So I had a bag of Krunchers! Tortilla Chips guacamole flavor. On the bag there is a nice picture of a freshly cut avacado. Stands to reason, avacado being what guac is made of.
But check the ingredients. Theres tomato and onions, but no avacado. None. nada. Zip. Zero.
I haven’t been this bugged by a product label since the outrageous Mountain Dew scandal of January '07!
A lawsuit was filed against Kraft when a woman complained about their guacamole dip. It was discovered that what they were selling as guacamole was made with less that 2% avocado. Still better than your chips, but not what most people would think of as guacamole.
Speaking of product labelling, if something is 40 grams per serving, and it has 10 grams each of protein, fat, and carbs, what is the other 10 grams? Fiber? Bre-X gold? Snips and snails and puppy dogs tails?
AvOcados have, at best, a mild taste. I imagine that if they were dried and powdered, there’d be pretty much no taste at all left. But really, these are dry chips. You want guacamole, you need to eat actual guacamole.
Yup. There’s few blander items in the world than an avocado. A tub of Crisco has about the same amount of flavor. Nearly all the guacamole flavor comes from the seasonings, onion and tomato which is exactly what’s in the chips.

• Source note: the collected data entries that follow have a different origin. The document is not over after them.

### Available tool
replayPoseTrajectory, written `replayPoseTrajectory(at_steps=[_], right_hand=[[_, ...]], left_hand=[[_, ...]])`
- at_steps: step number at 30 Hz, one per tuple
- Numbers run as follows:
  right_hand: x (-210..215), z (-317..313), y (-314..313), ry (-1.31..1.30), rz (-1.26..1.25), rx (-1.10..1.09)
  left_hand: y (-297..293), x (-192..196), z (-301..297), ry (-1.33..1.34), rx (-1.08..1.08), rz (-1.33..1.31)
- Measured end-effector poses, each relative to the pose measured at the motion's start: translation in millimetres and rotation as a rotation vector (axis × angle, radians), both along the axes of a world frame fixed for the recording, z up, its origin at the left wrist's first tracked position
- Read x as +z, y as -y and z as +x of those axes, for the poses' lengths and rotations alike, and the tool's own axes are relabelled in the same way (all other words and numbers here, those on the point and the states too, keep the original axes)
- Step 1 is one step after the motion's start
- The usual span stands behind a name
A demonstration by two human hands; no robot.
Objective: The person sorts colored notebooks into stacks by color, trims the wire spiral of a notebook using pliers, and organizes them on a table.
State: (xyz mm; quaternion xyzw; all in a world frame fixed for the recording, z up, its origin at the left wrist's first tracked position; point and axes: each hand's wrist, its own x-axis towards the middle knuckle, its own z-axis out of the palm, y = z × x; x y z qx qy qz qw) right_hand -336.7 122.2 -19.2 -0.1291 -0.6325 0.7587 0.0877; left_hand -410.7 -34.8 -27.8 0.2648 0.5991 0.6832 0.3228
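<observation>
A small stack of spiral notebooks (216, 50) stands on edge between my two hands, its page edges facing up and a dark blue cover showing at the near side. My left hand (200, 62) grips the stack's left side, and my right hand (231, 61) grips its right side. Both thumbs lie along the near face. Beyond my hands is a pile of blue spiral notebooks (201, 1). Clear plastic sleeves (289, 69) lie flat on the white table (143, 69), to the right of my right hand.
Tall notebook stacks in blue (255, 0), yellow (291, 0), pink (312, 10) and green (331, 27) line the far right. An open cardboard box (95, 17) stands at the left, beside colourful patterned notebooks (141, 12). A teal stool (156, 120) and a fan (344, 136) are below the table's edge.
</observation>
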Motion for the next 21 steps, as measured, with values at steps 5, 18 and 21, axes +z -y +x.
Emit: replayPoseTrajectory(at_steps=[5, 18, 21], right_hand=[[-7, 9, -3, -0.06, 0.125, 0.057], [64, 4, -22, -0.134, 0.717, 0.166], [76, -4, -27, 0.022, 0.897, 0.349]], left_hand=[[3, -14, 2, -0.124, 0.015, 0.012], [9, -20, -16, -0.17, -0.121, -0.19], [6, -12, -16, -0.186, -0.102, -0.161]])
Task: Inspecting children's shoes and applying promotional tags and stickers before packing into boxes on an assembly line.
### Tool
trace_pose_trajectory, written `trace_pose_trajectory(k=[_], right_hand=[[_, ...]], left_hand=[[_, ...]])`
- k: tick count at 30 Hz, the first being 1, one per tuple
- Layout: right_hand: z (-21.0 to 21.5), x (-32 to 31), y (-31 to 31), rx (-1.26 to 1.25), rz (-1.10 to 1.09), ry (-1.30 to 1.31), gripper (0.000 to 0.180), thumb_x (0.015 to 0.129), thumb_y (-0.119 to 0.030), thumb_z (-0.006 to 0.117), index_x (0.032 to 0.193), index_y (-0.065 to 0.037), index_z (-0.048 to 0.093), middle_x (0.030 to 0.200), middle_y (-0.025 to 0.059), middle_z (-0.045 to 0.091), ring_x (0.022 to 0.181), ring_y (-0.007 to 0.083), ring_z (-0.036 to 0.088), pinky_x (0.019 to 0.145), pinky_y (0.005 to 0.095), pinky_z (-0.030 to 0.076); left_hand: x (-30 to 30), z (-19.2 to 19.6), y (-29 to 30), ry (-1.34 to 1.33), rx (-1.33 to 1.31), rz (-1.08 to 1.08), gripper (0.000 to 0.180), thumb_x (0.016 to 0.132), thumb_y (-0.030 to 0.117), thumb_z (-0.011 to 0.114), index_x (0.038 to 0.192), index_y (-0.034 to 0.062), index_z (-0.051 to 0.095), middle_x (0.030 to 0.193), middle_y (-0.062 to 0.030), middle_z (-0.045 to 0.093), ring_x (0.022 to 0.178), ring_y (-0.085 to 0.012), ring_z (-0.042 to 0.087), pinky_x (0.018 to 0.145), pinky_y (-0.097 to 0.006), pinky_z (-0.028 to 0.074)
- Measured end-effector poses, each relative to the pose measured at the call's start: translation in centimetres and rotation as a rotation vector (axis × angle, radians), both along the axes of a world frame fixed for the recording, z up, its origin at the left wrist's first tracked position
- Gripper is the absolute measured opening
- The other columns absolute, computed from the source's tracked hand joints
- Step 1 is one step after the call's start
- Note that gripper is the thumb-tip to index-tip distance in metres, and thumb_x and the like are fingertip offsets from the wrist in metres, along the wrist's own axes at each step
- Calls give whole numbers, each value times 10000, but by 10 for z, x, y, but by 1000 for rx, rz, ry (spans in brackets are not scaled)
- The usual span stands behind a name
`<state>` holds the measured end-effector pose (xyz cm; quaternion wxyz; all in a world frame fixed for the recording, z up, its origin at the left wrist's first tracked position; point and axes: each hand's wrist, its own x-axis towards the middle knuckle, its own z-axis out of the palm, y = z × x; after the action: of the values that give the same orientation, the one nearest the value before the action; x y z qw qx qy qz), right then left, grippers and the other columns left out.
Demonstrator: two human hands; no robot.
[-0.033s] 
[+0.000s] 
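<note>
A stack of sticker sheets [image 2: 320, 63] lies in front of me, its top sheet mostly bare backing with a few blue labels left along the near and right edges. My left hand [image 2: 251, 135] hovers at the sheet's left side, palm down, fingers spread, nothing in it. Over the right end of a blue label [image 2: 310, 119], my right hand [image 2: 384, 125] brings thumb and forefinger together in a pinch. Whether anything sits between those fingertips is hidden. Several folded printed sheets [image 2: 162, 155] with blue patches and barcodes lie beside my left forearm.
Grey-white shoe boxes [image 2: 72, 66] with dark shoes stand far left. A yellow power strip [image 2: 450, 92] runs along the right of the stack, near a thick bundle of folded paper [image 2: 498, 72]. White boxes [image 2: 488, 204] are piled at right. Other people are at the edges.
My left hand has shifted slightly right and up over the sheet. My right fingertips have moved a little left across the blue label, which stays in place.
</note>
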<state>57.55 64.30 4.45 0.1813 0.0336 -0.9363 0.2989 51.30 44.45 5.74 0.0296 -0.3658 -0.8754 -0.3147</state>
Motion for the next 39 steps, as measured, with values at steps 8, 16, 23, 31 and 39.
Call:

I can’t believe that you are surprised by this. Hardly any “flavoured” snack foods actually contain any of whatever it is they are supposed to taste of. That is why they say “flavour”. In the UK, at least, the rules are that “cheese flavour puffs” don’t have to contain any cheese, but “cheese puffs” or “cheesy puffs” do. Same with “cola flavour” soft drinks.
In my experience, when it comes to potato chips and similar snackery, finding dried powdered X in X-flavour chips is very much the exception rather than the rule.
There’s a whole multibillion-dollar industry based on formulating and supplying artifical flavours.